Quote From: slinnear

I agree with this young man.  He's angry.  Being a women and knowing a couple of women who did this to their significant other, he was played.  Most of the audience consist of women and over 50% of women think men are at fault for everything.  He is just looking for an escape.  He's sorry, or just a typical man.  No, he isn't a typical man.  From what I gather from him, he is a responsible young man, trying to get his life to a point to where he was ready, financially and mentally, to care for a child/children with someone he wanted to spend the rest of his life with.  With her not wanting to come on the show, shows quite a bit about her character.  He was trapped.  Men should have the same rights that women have when it comes to a child.  The legel seems to think  women get pregnant all by themselves and is the only one responsible for making decisions when it comes to a child.  Not fair.  I'm all for women rights.  We are always struggling to have the equal rights of men in the work place and society. Now the wheels have turned and brought light to an area that has been debated quietly for years.  Women, karma is a mug.  One day it will come back and kick you in the butt.  Wait for a man who loves you and not try to force him to be with you.

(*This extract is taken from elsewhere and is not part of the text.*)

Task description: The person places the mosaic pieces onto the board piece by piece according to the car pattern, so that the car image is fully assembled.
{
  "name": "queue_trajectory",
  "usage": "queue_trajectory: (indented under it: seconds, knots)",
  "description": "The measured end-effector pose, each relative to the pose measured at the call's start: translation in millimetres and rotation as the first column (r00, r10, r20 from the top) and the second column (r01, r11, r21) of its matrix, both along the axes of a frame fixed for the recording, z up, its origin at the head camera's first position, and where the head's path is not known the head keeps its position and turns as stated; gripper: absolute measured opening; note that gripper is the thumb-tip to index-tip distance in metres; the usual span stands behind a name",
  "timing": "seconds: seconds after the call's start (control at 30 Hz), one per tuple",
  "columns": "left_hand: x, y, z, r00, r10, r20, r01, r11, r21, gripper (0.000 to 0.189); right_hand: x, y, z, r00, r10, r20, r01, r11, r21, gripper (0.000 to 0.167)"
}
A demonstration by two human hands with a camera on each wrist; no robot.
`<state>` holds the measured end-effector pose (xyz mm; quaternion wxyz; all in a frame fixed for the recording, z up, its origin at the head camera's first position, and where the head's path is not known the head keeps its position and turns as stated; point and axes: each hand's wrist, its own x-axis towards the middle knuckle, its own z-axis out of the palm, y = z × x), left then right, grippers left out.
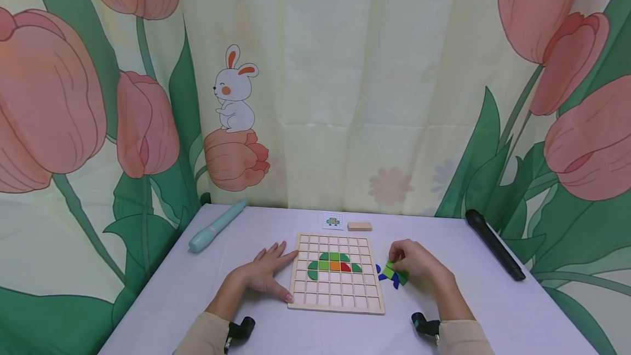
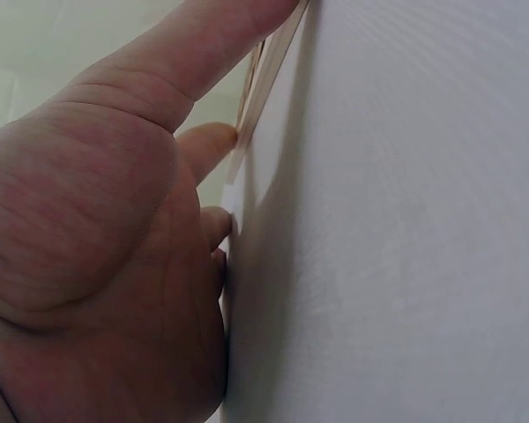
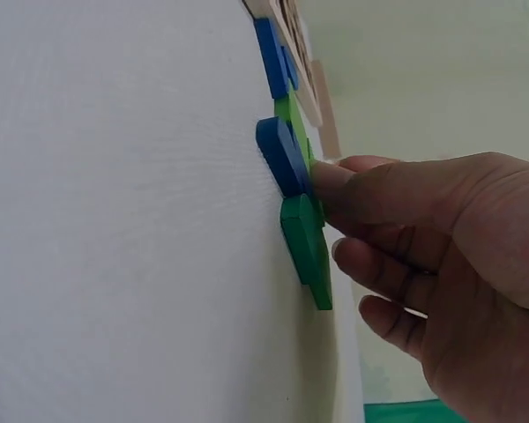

maybe she did lie but it IS possible she didn't. this guys said they started out having protected sex but eventually stopped using condoms, they both chose to do that he said it him self. he didn't say she made him do it with out condoms, he also didn't say she talked him into it. he did say she said she had a medical condition and was on birth conrol. my sister wasn't supposed to be able to carry children. she carried 4 but lost 1 because he was born prematurely. but she has 3 healthy  boys hwne she wasn't even supposed to have 1!  i know women have tricked men into it but it's not about them anymore it about the life they created together willingly or not.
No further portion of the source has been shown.